One of the first things I noticed about our youngest was his incredible imagination: he can develop a story like no other! In his tales, the impossible becomes possible, the unbelievable becomes believable, and the unlikely becomes almost anticipated. It is a blessed gift to have childlike wonder residing right here in our home!
Annie Dillard, in her thoughtful narrative, Pilgrim at Tinker Creek, hits on this childishness in a way that causes me to crave that innocence in myself again:
When I was six or seven years old, growing up in Pittsburgh, I used to take a precious penny of my own and hide it for someone else to find. It was a curious compulsion; sadly, I’ve never been seized by it since. For some reason, I always “hid” the penny along the same stretch of sidewalk up the street. I would cradle it at the roots of a sycamore, say, or in a hole left by a chipped-off piece of sidewalk. Then I would take a piece of chalk, and, starting at either end of the block, draw huge arrows leading up to the penny from both directions.
After I learned to write I labeled the arrows: SURPRISE AHEAD or MONEY THIS WAY. I was greatly excited, during all this arrow-drawing, at the thought of the first lucky passer-by who would receive in this way, regardless of merit, a free gift from the universe. But I never lurked about. I would go straight home and not give the matter another thought, until, some months later, I would be gripped again by the impulse to hide another penny.
The world is fairly studded and strewn with pennies cast broadside from a generous hand. But — and this is the point — who gets excited by a mere penny?
...if you cultivate a healthy poverty and simplicity, so that finding a penny will literally make your day, then, since the world is in fact planted in pennies, you have with your poverty bought a lifetime of days. It is that simple. What you see is what you get.

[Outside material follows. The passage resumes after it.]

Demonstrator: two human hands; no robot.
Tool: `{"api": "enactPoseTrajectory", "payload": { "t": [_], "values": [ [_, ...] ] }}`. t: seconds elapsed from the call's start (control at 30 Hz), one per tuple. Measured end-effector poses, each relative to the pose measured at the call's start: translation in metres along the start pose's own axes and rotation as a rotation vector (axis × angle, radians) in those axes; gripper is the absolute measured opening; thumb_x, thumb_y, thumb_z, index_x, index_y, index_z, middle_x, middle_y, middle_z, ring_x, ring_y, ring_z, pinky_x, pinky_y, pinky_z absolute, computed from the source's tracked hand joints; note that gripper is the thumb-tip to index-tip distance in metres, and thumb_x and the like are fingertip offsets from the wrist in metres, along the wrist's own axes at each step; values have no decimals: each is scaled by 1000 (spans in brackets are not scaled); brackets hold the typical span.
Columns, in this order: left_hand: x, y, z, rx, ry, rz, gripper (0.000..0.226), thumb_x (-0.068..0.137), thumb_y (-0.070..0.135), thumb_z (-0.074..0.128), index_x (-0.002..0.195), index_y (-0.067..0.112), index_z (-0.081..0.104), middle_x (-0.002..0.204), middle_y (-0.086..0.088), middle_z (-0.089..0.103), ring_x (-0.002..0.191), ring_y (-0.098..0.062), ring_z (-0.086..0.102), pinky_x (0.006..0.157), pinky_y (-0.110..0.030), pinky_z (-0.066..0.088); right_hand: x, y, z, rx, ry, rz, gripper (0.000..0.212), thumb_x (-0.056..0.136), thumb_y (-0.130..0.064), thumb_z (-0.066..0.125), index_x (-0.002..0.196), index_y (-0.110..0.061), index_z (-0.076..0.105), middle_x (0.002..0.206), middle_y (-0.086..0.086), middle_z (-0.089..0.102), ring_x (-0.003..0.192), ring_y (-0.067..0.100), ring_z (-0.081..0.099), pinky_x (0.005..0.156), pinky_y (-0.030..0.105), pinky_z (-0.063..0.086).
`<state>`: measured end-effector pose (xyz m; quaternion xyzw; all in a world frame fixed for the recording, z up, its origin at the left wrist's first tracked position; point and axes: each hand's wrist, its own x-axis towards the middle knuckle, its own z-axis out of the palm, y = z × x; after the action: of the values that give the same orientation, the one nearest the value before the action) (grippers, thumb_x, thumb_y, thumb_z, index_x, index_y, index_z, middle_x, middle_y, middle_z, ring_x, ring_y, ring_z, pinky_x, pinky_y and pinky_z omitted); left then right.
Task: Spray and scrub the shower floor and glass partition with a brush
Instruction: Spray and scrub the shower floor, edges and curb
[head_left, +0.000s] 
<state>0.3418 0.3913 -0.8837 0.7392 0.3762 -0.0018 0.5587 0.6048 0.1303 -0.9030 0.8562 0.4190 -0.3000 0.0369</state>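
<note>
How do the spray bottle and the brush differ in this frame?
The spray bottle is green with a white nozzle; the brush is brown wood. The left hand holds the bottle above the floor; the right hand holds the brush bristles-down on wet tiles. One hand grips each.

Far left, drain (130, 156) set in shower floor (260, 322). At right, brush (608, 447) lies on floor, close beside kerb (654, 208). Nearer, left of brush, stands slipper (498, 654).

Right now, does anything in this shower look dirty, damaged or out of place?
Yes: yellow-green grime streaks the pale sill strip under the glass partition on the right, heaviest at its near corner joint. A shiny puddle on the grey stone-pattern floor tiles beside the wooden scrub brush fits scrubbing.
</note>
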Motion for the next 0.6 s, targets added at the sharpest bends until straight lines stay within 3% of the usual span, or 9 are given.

And isn't that just the truth of it? What you are willing to see is what you get. I once heard someone say, Those who place everything in God's hand will see God's hand in everything. What keeps us seeing the goodness of God in the everyday and the mundane, or catching our breath at the same Autumn colors bedecking the same tree in our same backyard every year; what keeps us seeing the newness of the spouse God has given us or the places He has called us to live for forty-seven of our fifty years; what keeps us grateful is seeing, and what keeps us seeing is poverty. The willingness to acknowledge there are things much greater than us and our full schedules. The willingness to remain small and poor and humble, and to know that God is big and rich and glorious. The willingness to see that the life He has granted you is a life given to no other human being on earth; the sunsets you have watched, the smiles you've returned, the last moments of a faithful and furry friend you have been permitted, the first cries you have heard --they have all been for you and you alone. Given you by a God who is writing your story as carefully as you wrapped that shawl around the shoulders of the sister with cancer. Gently, tenderly, and sometimes intensely with loving correction in mind, God has fashioned this life for you and each morning presented you with the mercies and opportunities you require for the day. Your life is as unique as you are, and perfect for you.
Let us, with the wonder and innocence of trusting children, see all You have crafted for us, and never be ungrateful again.